=== About this task ===
Each line below from the one containing "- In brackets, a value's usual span" through the one containing "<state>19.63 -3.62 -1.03" should be output exactly as it stands, and no other line should appear.

┄┄┄┄┄┄

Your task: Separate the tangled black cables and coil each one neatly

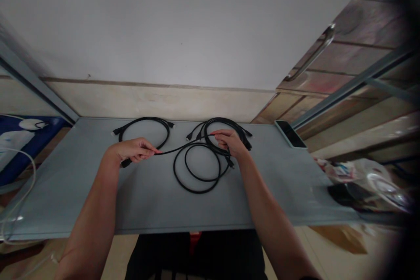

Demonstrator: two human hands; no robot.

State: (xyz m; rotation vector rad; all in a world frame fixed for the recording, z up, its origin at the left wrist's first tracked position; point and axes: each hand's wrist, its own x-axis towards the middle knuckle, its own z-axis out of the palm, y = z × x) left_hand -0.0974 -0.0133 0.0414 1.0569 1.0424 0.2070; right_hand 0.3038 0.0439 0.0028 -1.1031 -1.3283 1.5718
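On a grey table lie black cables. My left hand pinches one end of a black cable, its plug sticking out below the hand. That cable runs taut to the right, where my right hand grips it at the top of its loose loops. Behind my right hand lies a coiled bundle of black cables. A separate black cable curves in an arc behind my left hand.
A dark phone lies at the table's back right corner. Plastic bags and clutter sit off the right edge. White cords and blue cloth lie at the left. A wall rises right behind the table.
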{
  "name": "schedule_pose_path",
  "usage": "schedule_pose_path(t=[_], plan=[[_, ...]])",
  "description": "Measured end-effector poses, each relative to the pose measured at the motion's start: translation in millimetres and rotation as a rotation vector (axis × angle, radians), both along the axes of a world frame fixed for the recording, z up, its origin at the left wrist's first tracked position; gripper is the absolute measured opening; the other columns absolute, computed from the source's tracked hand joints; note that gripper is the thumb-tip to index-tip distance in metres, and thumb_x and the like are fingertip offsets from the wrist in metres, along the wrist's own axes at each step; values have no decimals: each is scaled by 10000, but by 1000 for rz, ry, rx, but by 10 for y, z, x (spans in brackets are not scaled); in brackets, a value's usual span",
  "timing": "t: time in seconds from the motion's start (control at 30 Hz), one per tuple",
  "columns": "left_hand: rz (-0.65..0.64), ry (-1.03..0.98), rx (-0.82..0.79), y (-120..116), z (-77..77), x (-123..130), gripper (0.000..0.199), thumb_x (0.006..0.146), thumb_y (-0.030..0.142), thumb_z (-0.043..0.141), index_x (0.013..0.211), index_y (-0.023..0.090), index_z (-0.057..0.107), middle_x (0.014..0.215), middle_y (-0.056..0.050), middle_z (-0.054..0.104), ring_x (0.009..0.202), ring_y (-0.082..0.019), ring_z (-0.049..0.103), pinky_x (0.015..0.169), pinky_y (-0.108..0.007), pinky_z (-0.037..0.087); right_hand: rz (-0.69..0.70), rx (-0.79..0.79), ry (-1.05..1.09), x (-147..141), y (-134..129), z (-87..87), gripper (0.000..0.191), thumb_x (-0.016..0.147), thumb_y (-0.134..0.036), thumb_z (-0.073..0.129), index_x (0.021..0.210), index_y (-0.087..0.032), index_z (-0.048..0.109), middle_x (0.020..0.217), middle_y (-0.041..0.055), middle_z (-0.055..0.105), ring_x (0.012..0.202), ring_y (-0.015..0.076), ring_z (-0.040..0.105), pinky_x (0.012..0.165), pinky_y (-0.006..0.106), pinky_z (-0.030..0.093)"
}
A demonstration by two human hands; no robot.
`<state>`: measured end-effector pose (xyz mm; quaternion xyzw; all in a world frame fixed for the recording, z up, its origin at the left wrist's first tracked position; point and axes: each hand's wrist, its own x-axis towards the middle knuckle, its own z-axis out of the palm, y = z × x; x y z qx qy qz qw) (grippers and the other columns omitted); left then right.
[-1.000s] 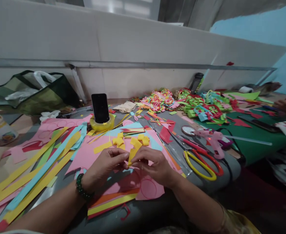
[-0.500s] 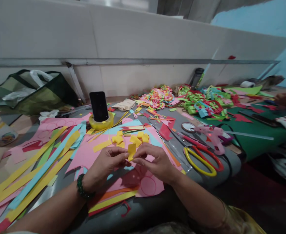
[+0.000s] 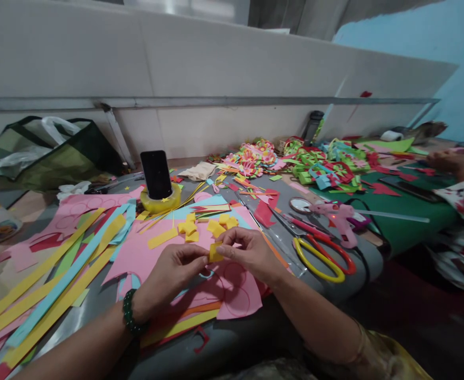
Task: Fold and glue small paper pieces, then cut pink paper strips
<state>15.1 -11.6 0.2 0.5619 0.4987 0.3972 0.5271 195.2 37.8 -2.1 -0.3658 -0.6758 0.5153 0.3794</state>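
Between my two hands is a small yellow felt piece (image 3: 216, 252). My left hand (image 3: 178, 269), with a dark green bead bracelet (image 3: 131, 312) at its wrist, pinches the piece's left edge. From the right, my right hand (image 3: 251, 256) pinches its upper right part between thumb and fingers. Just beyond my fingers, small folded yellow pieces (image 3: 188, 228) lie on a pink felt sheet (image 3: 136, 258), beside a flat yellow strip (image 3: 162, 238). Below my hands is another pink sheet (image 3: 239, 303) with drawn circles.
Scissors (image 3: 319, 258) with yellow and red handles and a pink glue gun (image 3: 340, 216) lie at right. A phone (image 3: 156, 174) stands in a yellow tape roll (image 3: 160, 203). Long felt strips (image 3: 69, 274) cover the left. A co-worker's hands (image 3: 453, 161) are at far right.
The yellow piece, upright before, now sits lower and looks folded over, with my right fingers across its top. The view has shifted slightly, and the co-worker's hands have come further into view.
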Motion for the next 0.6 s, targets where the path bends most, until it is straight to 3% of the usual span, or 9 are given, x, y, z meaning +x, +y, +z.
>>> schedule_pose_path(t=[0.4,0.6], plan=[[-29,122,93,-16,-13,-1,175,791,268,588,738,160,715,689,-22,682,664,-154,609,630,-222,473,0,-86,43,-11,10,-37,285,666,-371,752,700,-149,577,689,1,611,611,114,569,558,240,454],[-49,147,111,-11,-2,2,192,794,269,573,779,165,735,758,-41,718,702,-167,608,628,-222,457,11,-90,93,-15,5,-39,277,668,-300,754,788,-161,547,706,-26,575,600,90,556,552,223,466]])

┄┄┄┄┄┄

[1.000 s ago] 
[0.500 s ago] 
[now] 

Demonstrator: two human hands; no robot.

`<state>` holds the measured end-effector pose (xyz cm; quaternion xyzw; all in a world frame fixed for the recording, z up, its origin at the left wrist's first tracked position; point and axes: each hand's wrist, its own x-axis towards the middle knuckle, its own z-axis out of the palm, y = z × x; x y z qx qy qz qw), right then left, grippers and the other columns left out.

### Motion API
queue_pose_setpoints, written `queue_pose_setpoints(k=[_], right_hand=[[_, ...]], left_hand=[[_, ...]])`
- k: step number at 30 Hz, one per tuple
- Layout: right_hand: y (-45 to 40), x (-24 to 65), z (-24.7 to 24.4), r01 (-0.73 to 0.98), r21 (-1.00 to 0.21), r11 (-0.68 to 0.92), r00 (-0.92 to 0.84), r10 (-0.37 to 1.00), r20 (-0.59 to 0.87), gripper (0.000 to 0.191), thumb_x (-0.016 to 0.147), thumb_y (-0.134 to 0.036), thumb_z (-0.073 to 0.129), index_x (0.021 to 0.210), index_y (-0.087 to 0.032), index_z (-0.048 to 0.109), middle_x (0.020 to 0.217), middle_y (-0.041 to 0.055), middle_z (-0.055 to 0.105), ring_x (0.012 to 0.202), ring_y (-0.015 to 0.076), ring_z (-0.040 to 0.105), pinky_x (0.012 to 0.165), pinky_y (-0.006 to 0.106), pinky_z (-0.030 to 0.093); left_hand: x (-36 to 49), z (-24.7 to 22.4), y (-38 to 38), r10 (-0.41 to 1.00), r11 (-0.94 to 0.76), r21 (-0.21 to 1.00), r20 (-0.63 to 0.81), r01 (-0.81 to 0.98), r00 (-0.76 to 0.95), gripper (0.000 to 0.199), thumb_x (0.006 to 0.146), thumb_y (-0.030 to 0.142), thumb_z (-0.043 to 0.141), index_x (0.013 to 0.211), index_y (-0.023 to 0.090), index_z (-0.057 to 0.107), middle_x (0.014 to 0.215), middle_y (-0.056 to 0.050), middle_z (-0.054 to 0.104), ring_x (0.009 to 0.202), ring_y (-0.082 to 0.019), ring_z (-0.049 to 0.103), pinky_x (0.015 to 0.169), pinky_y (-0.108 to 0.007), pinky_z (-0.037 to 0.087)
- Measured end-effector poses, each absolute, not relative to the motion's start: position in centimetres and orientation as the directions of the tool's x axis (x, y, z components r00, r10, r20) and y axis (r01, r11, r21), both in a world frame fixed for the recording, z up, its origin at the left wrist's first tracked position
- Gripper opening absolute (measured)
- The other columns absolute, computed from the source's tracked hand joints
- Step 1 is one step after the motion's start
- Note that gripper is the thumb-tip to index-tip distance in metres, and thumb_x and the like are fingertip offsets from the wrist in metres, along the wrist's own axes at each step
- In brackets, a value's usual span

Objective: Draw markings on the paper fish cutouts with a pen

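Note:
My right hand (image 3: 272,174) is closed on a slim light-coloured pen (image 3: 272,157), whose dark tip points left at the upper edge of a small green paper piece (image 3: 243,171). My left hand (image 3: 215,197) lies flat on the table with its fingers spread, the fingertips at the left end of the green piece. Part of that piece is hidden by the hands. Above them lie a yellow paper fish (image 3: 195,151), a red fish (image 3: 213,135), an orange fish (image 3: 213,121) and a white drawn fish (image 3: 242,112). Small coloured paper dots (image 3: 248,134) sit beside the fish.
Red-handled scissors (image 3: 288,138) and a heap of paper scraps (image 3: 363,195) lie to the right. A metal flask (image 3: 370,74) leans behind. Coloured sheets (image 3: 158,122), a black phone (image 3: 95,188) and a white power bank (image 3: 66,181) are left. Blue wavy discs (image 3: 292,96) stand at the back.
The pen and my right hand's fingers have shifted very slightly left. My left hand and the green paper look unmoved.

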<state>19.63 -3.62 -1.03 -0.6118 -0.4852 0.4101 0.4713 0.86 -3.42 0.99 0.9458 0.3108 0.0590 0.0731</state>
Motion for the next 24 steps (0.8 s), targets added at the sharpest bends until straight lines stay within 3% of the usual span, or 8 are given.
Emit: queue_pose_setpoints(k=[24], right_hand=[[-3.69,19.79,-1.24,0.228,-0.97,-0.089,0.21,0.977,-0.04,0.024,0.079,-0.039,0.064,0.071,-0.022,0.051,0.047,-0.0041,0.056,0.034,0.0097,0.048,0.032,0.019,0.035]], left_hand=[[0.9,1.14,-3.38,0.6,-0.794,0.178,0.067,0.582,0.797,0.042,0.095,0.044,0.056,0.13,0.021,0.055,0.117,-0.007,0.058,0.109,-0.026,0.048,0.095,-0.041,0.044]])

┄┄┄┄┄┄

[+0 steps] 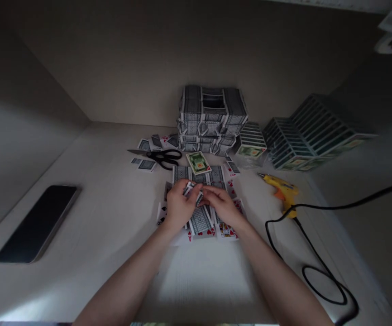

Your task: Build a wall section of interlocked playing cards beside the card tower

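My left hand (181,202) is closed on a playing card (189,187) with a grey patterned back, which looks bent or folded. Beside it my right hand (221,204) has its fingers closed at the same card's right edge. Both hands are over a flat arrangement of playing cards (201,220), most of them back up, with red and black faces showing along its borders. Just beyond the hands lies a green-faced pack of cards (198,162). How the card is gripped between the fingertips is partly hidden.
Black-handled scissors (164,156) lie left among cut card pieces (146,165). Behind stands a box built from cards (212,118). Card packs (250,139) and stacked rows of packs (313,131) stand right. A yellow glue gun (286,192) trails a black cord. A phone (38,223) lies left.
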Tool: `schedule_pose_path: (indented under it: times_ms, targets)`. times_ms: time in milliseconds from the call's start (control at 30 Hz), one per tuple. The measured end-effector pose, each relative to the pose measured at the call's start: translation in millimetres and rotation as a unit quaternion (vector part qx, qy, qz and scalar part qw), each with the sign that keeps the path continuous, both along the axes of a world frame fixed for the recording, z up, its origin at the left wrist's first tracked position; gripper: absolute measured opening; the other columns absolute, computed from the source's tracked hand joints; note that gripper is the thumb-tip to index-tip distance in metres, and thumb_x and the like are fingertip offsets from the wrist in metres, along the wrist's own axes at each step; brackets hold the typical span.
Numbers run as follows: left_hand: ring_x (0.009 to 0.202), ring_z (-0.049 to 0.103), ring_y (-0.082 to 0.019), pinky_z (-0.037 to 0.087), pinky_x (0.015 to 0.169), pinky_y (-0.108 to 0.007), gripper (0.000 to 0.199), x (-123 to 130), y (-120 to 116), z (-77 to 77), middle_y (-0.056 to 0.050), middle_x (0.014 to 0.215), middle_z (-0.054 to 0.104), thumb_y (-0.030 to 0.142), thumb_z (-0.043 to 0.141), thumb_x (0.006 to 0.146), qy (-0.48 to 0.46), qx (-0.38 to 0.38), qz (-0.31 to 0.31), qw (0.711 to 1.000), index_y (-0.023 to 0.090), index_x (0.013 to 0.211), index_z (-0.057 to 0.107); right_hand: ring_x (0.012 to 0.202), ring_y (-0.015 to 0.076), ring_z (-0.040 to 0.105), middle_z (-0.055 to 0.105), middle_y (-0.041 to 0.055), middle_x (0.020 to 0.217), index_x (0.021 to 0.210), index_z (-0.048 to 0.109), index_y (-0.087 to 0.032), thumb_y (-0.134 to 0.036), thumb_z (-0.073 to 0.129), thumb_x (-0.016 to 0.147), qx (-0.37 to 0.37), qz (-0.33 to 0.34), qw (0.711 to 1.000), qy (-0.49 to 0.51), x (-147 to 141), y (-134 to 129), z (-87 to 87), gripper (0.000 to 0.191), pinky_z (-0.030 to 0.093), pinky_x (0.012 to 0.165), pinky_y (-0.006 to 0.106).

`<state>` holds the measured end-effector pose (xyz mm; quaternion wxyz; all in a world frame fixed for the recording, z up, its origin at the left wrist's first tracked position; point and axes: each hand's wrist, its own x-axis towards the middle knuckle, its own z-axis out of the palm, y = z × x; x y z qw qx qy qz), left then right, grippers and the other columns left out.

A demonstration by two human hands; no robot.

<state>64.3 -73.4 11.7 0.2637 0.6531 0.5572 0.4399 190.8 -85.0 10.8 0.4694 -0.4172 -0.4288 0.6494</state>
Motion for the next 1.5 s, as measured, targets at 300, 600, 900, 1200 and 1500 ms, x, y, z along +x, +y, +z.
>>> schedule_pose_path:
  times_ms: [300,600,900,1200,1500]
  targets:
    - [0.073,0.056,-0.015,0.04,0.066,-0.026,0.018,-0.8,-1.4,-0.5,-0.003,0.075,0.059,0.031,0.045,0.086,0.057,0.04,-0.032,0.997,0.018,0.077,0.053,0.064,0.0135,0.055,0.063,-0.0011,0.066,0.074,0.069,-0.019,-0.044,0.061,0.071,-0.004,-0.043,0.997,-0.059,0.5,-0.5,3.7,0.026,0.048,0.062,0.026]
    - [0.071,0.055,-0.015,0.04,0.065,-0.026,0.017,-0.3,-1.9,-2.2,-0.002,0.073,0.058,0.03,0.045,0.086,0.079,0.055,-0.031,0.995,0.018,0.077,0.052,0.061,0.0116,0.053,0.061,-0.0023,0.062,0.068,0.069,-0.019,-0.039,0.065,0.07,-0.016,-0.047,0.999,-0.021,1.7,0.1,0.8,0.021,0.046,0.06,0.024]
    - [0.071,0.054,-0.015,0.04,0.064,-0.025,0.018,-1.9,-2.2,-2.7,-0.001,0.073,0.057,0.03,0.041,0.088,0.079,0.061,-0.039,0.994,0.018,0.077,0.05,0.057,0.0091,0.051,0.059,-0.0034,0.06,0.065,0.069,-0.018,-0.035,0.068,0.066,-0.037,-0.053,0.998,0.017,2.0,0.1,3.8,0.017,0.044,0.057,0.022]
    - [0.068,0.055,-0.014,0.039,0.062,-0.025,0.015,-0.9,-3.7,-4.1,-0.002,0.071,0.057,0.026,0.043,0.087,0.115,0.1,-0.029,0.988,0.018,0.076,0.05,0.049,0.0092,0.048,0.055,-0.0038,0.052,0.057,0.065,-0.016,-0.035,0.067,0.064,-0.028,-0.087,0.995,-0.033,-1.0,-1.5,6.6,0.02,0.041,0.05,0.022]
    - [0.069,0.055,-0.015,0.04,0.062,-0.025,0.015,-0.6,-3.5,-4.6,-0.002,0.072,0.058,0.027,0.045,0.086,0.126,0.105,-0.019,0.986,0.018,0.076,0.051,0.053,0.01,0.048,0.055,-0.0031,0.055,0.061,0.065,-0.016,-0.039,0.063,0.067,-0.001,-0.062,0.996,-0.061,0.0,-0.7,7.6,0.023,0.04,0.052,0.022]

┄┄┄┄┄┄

=== Written answer ===
- In brackets, a value's usual span

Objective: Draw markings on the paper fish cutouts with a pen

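Note:
My right hand (image 3: 272,174) is closed on a slim light-coloured pen (image 3: 272,157), whose dark tip points left at the upper edge of a small green paper piece (image 3: 243,171). My left hand (image 3: 215,197) lies flat on the table with its fingers spread, the fingertips at the left end of the green piece. Part of that piece is hidden by the hands. Above them lie a yellow paper fish (image 3: 195,151), a red fish (image 3: 213,135), an orange fish (image 3: 213,121) and a white drawn fish (image 3: 242,112). Small coloured paper dots (image 3: 248,134) sit beside the fish.
Red-handled scissors (image 3: 288,138) and a heap of paper scraps (image 3: 363,195) lie to the right. A metal flask (image 3: 370,74) leans behind. Coloured sheets (image 3: 158,122), a black phone (image 3: 95,188) and a white power bank (image 3: 66,181) are left. Blue wavy discs (image 3: 292,96) stand at the back.
The pen and my right hand's fingers have shifted very slightly left. My left hand and the green paper look unmoved.
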
<state>19.63 -3.62 -1.03 -0.6118 -0.4852 0.4101 0.4713 0.86 -3.42 0.99 0.9458 0.3108 0.0590 0.0731</state>

The output requires nothing else.